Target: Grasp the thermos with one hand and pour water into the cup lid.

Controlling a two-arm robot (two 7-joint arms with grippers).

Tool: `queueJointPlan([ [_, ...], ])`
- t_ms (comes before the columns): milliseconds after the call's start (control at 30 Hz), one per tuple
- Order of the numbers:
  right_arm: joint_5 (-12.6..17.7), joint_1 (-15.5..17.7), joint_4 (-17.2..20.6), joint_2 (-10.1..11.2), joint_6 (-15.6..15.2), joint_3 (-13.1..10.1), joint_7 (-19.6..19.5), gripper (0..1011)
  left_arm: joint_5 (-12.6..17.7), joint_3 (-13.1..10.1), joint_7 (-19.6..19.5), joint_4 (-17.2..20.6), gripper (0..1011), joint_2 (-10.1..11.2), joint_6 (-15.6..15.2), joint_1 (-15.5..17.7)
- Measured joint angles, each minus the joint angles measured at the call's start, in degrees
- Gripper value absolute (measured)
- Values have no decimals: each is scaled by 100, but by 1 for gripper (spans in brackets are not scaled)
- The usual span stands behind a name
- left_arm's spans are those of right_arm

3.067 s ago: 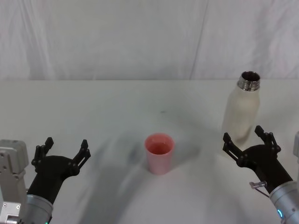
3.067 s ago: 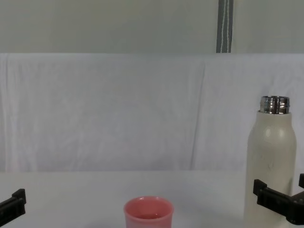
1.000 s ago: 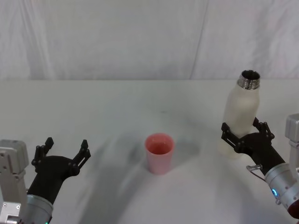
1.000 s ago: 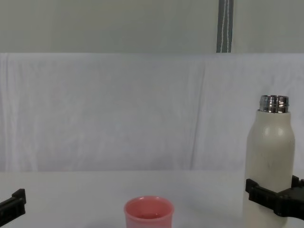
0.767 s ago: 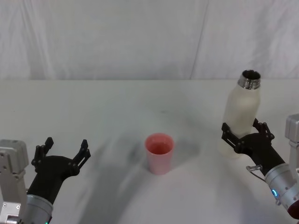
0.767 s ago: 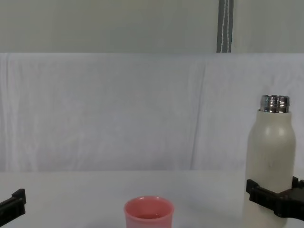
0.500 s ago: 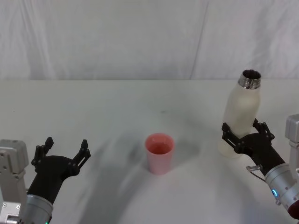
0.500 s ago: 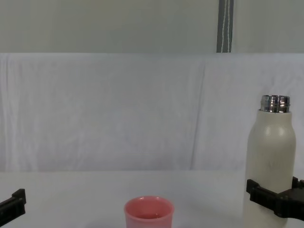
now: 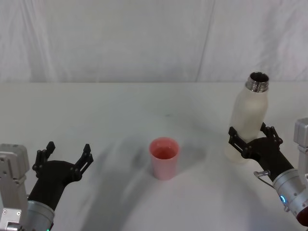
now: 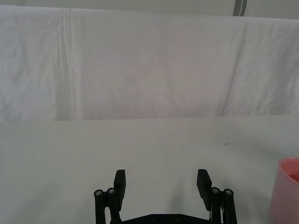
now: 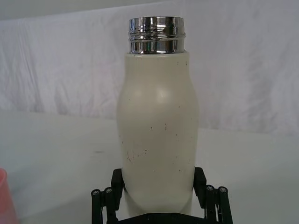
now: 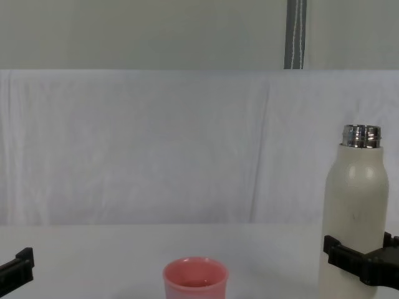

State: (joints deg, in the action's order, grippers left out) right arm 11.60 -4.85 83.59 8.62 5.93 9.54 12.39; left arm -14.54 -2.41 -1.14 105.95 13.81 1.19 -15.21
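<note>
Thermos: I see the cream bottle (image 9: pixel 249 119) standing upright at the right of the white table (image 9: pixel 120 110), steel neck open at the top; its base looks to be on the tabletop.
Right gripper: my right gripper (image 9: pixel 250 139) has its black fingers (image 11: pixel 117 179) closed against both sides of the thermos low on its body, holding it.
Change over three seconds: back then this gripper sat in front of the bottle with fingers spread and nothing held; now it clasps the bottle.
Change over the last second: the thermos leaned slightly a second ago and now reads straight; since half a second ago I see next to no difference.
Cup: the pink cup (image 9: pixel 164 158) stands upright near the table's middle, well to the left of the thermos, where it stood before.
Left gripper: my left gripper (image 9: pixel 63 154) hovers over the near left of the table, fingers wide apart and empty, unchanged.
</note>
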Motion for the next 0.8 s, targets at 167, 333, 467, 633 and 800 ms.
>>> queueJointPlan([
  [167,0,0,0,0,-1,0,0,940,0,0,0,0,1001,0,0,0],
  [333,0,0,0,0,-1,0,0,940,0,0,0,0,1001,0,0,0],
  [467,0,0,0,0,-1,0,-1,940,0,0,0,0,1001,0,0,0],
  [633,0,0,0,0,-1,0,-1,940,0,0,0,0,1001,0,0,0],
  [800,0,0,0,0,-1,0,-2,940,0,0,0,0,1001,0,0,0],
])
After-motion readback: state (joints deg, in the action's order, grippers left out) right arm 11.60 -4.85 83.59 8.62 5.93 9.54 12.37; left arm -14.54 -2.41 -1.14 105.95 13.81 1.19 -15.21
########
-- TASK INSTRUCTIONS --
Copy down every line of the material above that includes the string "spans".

-- ANSWER TO THIS TASK --
- Values have no decimals: each is scaled by 100, but by 1 for gripper (spans in brackets are not scaled)
- left_arm's spans are those of right_arm

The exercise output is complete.